__Required action__
Set down all of the data exactly as it appears.

++++++

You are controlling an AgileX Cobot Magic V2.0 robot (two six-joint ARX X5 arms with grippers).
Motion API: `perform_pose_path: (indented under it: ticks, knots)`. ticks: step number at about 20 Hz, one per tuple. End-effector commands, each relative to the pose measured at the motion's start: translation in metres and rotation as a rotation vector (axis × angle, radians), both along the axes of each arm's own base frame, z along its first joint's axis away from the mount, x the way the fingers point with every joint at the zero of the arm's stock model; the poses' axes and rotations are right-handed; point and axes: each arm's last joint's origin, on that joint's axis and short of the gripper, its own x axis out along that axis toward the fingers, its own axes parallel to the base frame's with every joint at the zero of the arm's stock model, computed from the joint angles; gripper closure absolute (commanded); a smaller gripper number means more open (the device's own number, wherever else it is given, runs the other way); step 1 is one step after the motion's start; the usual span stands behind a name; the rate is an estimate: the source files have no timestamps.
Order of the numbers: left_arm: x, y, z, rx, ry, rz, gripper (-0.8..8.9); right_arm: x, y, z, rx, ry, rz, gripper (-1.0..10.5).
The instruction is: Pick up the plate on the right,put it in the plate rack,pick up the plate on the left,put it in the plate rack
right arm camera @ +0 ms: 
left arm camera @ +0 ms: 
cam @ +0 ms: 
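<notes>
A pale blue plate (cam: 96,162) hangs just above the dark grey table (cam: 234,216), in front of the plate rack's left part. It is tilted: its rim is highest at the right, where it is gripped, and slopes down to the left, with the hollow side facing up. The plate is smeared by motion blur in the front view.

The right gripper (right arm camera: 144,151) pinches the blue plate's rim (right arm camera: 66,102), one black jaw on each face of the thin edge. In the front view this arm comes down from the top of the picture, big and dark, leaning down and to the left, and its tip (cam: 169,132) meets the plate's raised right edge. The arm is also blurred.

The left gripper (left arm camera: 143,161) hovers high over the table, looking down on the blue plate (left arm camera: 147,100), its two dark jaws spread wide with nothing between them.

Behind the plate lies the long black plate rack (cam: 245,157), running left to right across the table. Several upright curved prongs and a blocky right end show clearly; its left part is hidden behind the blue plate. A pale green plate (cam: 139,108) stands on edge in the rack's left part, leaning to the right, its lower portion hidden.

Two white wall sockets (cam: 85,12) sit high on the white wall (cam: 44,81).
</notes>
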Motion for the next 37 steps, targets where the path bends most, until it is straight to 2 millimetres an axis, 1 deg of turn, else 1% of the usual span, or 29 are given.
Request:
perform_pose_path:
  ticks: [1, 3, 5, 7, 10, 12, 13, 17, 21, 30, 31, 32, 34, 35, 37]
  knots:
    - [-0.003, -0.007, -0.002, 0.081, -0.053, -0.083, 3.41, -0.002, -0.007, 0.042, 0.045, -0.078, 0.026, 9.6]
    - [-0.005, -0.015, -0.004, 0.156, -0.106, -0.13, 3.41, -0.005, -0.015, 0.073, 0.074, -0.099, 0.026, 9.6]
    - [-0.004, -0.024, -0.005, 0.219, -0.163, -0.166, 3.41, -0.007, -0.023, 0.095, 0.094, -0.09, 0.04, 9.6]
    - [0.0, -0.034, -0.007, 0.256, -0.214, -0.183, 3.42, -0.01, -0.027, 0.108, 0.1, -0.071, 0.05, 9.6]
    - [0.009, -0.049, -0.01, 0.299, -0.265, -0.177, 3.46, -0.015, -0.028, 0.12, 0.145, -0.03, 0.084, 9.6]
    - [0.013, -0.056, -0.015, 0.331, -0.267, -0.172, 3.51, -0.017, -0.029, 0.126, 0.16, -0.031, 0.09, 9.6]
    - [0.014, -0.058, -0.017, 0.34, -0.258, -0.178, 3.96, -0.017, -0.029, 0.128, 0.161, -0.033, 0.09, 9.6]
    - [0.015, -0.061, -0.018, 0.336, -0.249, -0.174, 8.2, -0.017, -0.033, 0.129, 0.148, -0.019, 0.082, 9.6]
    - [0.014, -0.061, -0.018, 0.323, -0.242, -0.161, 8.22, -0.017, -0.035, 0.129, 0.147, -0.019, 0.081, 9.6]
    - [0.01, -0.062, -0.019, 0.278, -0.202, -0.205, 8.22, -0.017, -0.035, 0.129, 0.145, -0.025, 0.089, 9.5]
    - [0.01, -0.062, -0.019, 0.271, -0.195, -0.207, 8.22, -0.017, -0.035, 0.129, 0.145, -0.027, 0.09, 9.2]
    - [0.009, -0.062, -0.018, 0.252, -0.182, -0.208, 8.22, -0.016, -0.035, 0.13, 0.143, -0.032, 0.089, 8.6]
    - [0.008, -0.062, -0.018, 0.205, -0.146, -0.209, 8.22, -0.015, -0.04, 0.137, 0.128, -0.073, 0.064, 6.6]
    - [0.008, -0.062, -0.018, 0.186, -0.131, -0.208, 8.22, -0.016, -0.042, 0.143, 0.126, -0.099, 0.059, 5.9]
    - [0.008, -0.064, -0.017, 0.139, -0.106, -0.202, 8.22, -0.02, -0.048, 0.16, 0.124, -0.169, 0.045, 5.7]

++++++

__Solution__
You are controlling an AgileX Cobot Magic V2.0 robot (two six-joint ARX X5 arms with grippers).
Motion API: `perform_pose_path: (indented under it: ticks, knots)`. ticks: step number at about 20 Hz, one per tuple. End-effector commands, each relative to the pose measured at the motion's start: translation in metres and rotation as a rotation vector (axis × angle, radians), both along the axes of each arm's own base frame, z along its first joint's axis away from the mount, x the way the fingers point with every joint at the zero of the arm's stock model; the poses' axes and rotations are right-handed; point and axes: each arm's last joint's origin, on that joint's axis and short of the gripper, its own x axis out along that axis toward the fingers, its own axes parallel to the base frame's with every joint at the zero of the arm's stock model, computed from the joint angles; gripper closure absolute (commanded); a smaller gripper number means more open (the device's own number, wherever else it is given, runs the other way); step 1 is one step after the motion's start; the usual span stands behind a name; the rate is an estimate: the source files have no timestamps.
Order of the numbers: left_arm: x, y, z, rx, ry, rz, gripper (-0.8..8.9); right_arm: x, y, z, rx, ry, rz, gripper (-1.0..10.5).
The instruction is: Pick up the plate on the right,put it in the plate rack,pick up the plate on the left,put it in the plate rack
right arm camera @ +0 ms: 
left arm camera @ +0 ms: 
cam @ +0 ms: 
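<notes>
A pale blue plate (cam: 96,162) hangs just above the dark grey table (cam: 234,216), in front of the plate rack's left part. It is tilted: its rim is highest at the right, where it is gripped, and slopes down to the left, with the hollow side facing up. The plate is smeared by motion blur in the front view.

The right gripper (right arm camera: 144,151) pinches the blue plate's rim (right arm camera: 66,102), one black jaw on each face of the thin edge. In the front view this arm comes down from the top of the picture, big and dark, leaning down and to the left, and its tip (cam: 169,132) meets the plate's raised right edge. The arm is also blurred.

The left gripper (left arm camera: 143,161) hovers high over the table, looking down on the blue plate (left arm camera: 147,100), its two dark jaws spread wide with nothing between them.

Behind the plate lies the long black plate rack (cam: 245,157), running left to right across the table. Several upright curved prongs and a blocky right end show clearly; its left part is hidden behind the blue plate. A pale green plate (cam: 139,108) stands on edge in the rack's left part, leaning to the right, its lower portion hidden.

Two white wall sockets (cam: 85,12) sit high on the white wall (cam: 44,81).
</notes>
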Motion for the next 37 steps, targets where the path bends most, until it is straight to 2 millimetres an axis, 1 deg of turn, else 1% of the usual span, or 29 are given.
Request:
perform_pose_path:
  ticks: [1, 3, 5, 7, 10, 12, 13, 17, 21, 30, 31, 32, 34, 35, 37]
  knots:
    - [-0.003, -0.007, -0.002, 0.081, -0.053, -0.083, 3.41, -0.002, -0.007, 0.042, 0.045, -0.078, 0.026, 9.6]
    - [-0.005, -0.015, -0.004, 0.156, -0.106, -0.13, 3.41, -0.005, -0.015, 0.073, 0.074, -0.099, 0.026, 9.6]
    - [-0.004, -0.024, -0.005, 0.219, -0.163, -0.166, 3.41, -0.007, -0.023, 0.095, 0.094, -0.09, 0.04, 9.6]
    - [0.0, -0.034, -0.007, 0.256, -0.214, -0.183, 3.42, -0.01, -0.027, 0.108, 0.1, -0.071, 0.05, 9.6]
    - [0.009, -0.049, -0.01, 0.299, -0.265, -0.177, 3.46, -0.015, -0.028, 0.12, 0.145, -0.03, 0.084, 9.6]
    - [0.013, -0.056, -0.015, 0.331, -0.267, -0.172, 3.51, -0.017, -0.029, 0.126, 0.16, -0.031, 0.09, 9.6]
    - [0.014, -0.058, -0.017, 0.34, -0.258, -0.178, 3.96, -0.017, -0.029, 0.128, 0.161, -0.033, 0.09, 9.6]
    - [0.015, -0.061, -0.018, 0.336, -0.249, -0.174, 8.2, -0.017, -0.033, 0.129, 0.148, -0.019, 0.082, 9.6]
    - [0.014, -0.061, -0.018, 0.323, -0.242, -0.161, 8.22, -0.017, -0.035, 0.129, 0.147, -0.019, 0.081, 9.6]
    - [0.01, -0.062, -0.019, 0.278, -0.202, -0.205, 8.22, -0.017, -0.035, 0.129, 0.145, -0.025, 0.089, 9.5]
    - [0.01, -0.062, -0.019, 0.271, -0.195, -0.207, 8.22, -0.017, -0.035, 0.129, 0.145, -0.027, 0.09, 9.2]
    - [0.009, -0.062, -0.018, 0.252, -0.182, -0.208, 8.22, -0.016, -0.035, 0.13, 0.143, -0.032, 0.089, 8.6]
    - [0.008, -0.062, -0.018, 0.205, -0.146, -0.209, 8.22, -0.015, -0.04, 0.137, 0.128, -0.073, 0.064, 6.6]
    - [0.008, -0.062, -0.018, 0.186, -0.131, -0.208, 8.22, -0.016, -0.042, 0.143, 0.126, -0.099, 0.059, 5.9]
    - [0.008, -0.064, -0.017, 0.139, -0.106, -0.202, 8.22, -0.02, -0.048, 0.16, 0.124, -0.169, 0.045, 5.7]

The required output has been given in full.